Give the number of lines in the records below that include "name", and nothing more.
****************
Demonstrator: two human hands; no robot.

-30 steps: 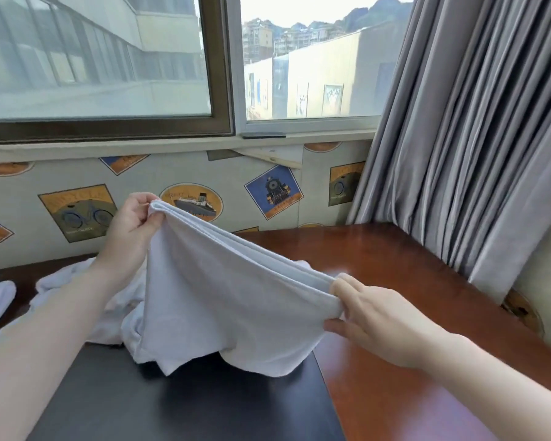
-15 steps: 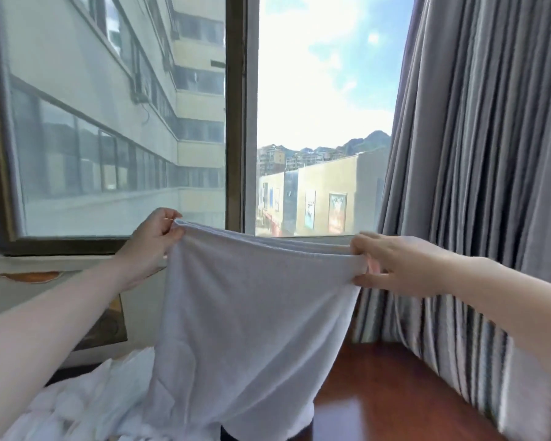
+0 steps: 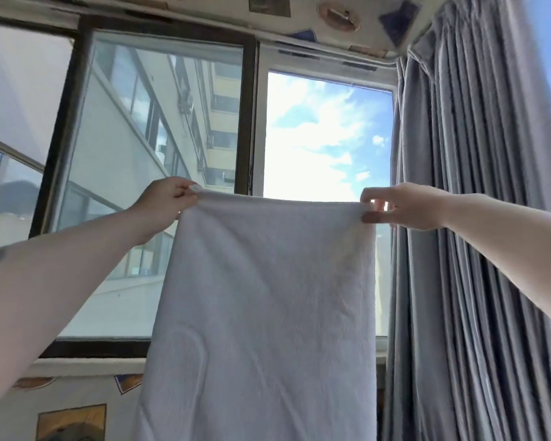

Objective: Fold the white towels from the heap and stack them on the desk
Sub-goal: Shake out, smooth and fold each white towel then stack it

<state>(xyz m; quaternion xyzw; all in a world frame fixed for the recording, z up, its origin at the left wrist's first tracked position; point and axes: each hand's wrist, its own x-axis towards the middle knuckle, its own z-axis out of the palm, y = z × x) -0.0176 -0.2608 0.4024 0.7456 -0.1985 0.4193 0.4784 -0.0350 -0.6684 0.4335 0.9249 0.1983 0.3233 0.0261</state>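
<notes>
We have the white towel (image 3: pixel 261 313) held up in front of the window (image 3: pixel 159 154), hanging straight down and out of view at the bottom. Our left hand (image 3: pixel 166 203) pinches its top left corner; our right hand (image 3: pixel 404 208) pinches the top right corner between thumb and fingertips. Both grips look shallow, so a corner could slip. The desk and heap are out of view, so we may lower the towel blind and bunch it.

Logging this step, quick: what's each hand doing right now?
Left hand: pinching the top left corner of the white towel.
Right hand: pinching the towel's top right corner.
</notes>
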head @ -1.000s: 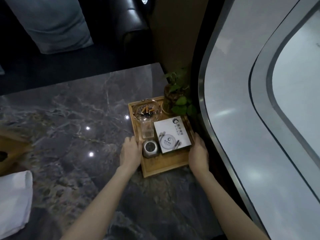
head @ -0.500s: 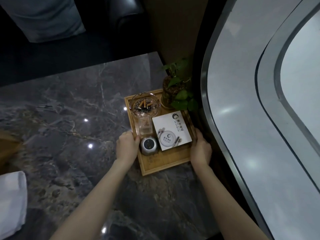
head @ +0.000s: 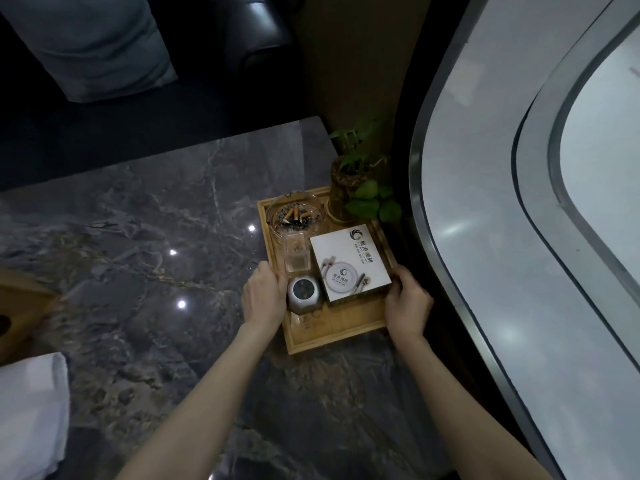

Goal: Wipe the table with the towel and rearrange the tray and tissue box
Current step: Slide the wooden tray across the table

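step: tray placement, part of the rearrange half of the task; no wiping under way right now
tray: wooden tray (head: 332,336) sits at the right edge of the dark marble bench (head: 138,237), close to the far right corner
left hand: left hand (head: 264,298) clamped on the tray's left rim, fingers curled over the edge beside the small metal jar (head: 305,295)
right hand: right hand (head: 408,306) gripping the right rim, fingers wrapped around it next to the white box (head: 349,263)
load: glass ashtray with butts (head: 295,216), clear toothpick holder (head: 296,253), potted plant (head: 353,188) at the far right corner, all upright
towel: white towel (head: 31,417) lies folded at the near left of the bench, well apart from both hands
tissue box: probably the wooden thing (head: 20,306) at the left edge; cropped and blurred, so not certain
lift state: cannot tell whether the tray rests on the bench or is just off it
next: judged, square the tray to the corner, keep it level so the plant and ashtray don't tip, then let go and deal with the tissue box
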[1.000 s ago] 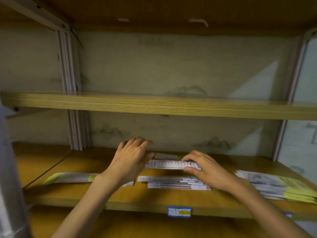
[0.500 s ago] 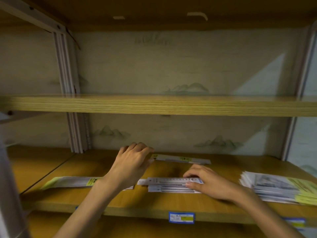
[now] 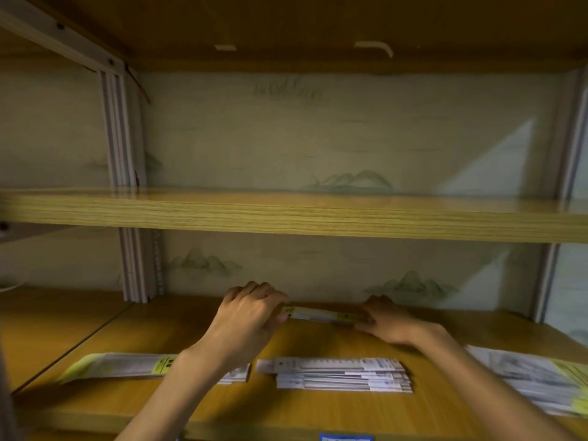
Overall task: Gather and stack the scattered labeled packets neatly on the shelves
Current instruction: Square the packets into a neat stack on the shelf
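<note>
- No text can be read anywhere; all print is blurred.
- Ruler-like tick marks and grey print are seen on the top packet of the middle stack (image 3: 342, 374), illegible.
- Dark marks on a yellow label are seen on the left packet (image 3: 127, 366), unreadable.
- A blue and yellow tag (image 3: 345, 437) is fixed on the shelf's front edge (image 3: 254, 423), cropped and unreadable.
- Yellow labels on the held packet (image 3: 321, 314) are too small to be read.
</note>
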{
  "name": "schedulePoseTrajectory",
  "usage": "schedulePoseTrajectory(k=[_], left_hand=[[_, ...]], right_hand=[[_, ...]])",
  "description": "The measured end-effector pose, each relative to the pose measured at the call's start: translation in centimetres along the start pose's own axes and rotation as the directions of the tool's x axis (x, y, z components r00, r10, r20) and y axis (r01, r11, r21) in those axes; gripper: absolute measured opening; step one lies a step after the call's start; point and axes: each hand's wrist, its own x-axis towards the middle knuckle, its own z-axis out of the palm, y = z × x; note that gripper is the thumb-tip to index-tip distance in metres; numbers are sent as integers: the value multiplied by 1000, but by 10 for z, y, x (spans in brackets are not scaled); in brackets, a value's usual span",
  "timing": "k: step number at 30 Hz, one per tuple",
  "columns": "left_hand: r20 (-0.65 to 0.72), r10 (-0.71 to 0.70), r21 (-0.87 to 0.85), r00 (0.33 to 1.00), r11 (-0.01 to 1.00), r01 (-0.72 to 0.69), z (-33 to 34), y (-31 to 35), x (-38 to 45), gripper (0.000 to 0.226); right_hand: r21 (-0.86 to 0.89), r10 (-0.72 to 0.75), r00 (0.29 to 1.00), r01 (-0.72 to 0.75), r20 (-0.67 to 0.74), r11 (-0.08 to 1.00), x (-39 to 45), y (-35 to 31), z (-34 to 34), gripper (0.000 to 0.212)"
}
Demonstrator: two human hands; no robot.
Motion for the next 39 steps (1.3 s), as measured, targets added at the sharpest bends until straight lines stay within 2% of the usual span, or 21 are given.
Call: schedulePoseTrajectory(k=[11, 15, 19, 24, 28, 37, 39], left_hand=[[-13, 28, -34, 1000, 999, -29, 8, -3, 2, 35], [-44, 34, -36, 998, 999, -36, 8, -2, 4, 38], [-77, 64, -28, 995, 997, -67, 5, 2, 14, 49], [-101, 130, 32, 986, 991, -127, -1, 14, 29, 65], [-95, 170, 96, 981, 982, -161, 0, 21, 30, 55], [-108, 143, 112, 984, 985, -131, -1, 22, 26, 44], [-118, 90, 127, 989, 989, -75, -3, 16, 25, 39]], right_hand=[[120, -15, 1000, 16, -14, 993, 1, 2, 1, 39], [166, -15, 994, 33, -106, 986, -4, 0, -2, 31], [201, -116, 966, 164, -232, 966, -12, -14, -18, 23], [90, -307, 868, 368, -390, 925, -32, -49, -43, 29], [74, -360, 826, 431, -433, 899, -46, -64, -48, 33], [78, -360, 821, 435, -444, 897, -50, -70, -40, 34], [88, -292, 782, 402, -550, 912, -47, -66, -42, 33]])
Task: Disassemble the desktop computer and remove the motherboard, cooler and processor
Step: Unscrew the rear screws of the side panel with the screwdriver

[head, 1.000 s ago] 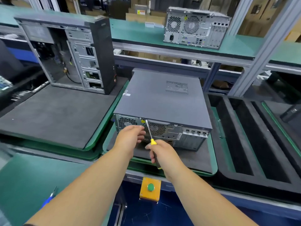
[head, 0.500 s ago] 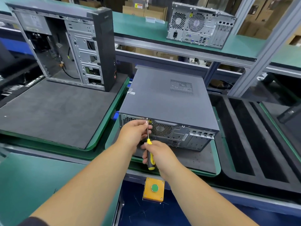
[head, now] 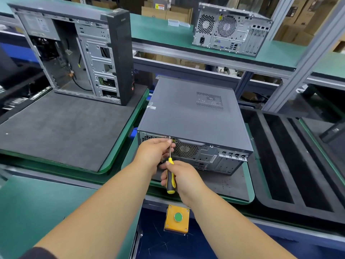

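Observation:
A dark grey desktop computer (head: 188,113) lies on its side on a foam-lined green tray (head: 250,184), its rear panel facing me. My right hand (head: 183,179) grips the black and yellow handle of a screwdriver (head: 170,178). Its thin shaft points up to a screw at the top edge of the rear panel, left of the fan grille. My left hand (head: 155,153) pinches the shaft just below the tip and rests against the rear panel.
An opened, mostly bare tower case (head: 82,51) stands at the back of the foam tray to the left. Another computer (head: 229,32) sits on the raised green shelf. A black foam tray with long slots (head: 296,161) lies to the right. A yellow box with a green button (head: 177,217) is on the bench front.
The screwdriver tip has risen to the screw at the top edge of the rear panel, and the shaft now stands nearly upright. My left hand has closed on the shaft near the tip.

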`<state>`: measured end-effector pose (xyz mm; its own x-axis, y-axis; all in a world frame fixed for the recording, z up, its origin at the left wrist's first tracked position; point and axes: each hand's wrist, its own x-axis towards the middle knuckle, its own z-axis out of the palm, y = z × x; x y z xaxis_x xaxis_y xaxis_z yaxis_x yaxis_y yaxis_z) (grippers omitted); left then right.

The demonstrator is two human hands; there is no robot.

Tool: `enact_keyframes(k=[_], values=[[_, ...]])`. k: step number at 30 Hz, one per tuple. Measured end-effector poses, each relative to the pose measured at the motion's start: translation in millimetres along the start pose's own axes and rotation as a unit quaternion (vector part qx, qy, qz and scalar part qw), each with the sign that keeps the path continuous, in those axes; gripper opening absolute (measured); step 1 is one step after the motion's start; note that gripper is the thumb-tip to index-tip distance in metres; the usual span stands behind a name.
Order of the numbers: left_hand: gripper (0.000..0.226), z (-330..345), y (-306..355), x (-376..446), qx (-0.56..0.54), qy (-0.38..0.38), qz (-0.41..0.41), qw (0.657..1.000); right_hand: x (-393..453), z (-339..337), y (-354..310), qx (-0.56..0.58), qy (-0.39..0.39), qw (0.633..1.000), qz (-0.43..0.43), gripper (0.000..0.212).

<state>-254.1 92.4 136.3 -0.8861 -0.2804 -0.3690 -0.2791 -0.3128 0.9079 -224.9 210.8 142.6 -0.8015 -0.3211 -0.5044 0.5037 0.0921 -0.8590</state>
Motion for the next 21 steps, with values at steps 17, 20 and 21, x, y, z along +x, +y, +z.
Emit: enact_keyframes(k=[17,20,21], values=[[0.014,4.7,5.8,1.2,0.023,0.031,-0.020,0.999,-5.1,6.8,-9.2,0.347,-0.104,0.926,0.104,0.035],[0.019,1.2,6.3,2.2,0.037,0.019,-0.037,0.998,-3.9,13.1,-9.1,0.339,-0.080,0.932,0.099,0.035],[0.021,-0.4,6.6,2.1,0.040,0.015,-0.043,0.998,-3.6,15.7,-8.8,0.334,-0.069,0.935,0.096,0.035]])
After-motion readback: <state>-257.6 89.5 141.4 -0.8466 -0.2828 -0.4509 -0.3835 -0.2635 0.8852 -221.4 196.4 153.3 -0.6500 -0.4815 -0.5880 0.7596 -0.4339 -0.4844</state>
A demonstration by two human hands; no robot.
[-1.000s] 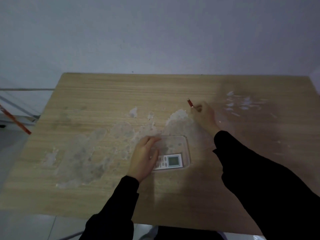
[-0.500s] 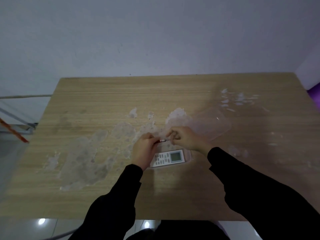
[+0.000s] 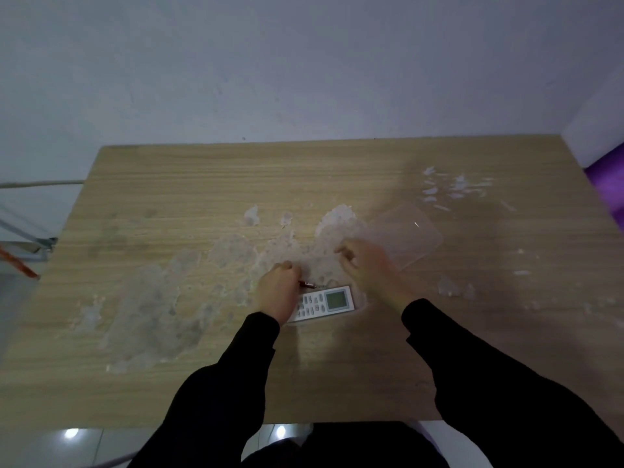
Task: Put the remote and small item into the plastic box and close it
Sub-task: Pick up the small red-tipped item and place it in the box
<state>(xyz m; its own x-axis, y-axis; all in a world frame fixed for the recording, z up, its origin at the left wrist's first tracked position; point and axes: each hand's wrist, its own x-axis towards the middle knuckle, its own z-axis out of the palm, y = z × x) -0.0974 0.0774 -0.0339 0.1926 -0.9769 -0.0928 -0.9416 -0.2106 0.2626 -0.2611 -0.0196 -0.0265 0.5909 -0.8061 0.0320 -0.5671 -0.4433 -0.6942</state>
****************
**SOLUTION**
2